“What we set out to do was spotlight and call out harm, that irresponsible scapegoating rhetoric used by politicians during election season — where it's perceived to be the way to win, to blame Asian Americans,” said Cynthia Choi, co-founder of Stop AAPI Hate.
KQED morning host Brian Watt spoke with Choi about how this report illustrates an alarming trend of anti-AAPI violence over the past couple of years.
This interview has been edited for brevity and clarity.
BRIAN WATT: These findings show a rise in hate incidents since the pandemic began. Has that also contributed to a rise in political rhetoric, referring to scapegoating?
CYNTHIA CHOI: It has in the sense that the pandemic was racialized from the very beginning, when you had the former president refer to COVID-19 as the “China virus,” as the “Wuhan virus.” This automatically set off a pattern of blaming China and blaming Chinese [people] and therefore Asian Americans for this pandemic. This is what we mean by racial scapegoating.
This is not something new. It actually goes back generations.
It certainly does. It really does define our experience as Asians, as immigrants from the early times, our arrival being blamed for various breakouts like the bubonic plague. We saw this during World War II. We saw this post-9/11. In times of fear, in times of national concerns, we see that there is a history of painting an entire group — whether it's ethnic, racial or religious — as the enemy.
Certainly, this is a period of time in which we are seeing that, as we head into the midterms. We're deeply concerned about the racial scapegoating against Asian Americans, especially with regard to painting China as the enemy. Just a few weeks ago, the former president referred to former Secretary of Transportation Elaine Chao as Mitch McConnell's “China-loving wife, Coco Chow.” This type of rhetoric stokes racism and xenophobia and is ultimately harmful to our community.

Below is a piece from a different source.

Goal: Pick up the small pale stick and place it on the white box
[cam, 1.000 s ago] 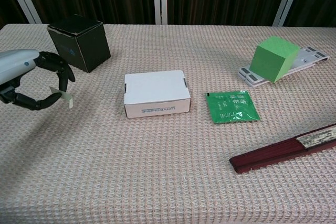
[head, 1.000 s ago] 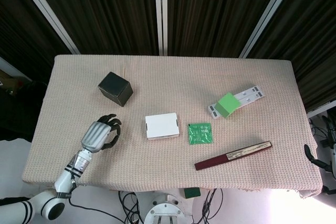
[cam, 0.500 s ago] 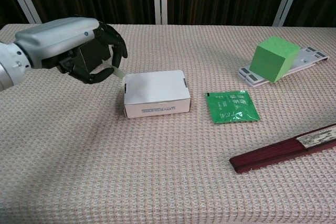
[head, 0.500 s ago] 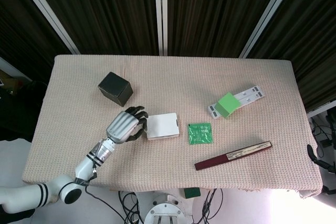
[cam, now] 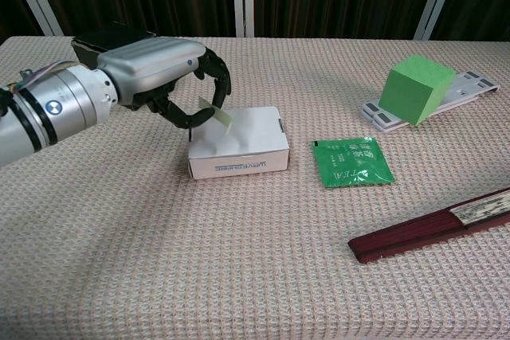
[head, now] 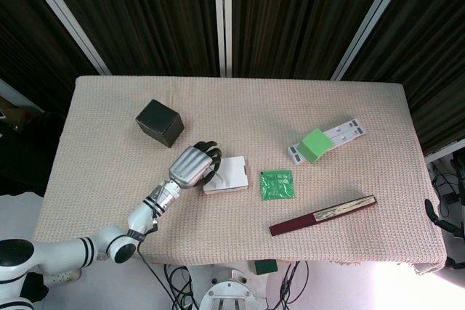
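Since the earlier frames our left hand point(cam: 171, 77) has swept rightward from the table's left edge and now hangs over the left part of the white box point(cam: 239, 142), a little left of centre in the chest view. The stick point(cam: 217, 111) is pinched between its dark fingertips, tilted, its free end poking out over the box top; we cannot tell whether it touches the lid. In the head view the hand point(head: 195, 165) covers the box's point(head: 231, 173) left edge and the stick is hidden. The right hand is not in view.

As we judge it, the risk is in the release. The stick sits near the box's left rim, so letting go here could tip it off onto the cloth point(cam: 119, 228). Being light, it might also cling to a fingertip or bounce if dropped from height. The fingers could nudge the box sideways as they spread.
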Available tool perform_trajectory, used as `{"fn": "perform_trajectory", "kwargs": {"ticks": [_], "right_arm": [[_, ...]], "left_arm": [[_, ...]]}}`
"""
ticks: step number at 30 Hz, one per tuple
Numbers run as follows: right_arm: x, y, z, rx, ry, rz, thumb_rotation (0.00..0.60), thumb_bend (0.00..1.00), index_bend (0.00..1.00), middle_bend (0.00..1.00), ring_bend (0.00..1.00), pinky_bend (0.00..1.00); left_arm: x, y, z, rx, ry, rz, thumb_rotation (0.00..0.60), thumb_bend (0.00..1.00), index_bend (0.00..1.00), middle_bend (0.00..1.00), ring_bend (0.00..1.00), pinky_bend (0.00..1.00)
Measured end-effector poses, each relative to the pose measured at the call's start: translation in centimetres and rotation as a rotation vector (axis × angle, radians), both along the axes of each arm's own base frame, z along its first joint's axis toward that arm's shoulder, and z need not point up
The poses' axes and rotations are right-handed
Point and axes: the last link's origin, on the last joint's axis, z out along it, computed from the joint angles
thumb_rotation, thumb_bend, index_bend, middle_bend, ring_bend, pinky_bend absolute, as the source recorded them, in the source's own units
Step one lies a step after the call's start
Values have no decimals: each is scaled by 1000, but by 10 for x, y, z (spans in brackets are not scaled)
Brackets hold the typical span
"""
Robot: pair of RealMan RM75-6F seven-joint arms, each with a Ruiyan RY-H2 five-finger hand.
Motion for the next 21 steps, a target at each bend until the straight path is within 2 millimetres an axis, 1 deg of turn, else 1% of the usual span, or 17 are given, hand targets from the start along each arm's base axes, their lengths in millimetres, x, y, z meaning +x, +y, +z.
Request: {"fn": "perform_trajectory", "kwargs": {"ticks": [7, 16, 21], "right_arm": [[-1, 0, 0, 1, -1, -5, 458, 347, 0, 0, 0, 0], [-2, -1, -1, 2, 1, -8, 458, 347, 0, 0, 0, 0], [-2, -1, -2, -1, 1, -10, 458, 347, 0, 0, 0, 0]], "left_arm": [[1, 8, -9, 2, 26, -1, 600, 433, 632, 308, 166, 260], [2, 9, -16, -5, 43, -5, 600, 432, 640, 302, 165, 257], [1, 10, -20, -4, 63, -12, 600, 432, 624, 290, 156, 256]]}}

So how are you thinking about combating the impact of rhetoric like that as people get ready to vote?
One thing that we have really felt was important for us to do as we started and launched Stop AAPI Hate is to educate the general public as to what is happening, why it's happening, what are the drivers of hate. And certainly it's important to understand this from a historical context and also that it's happening today.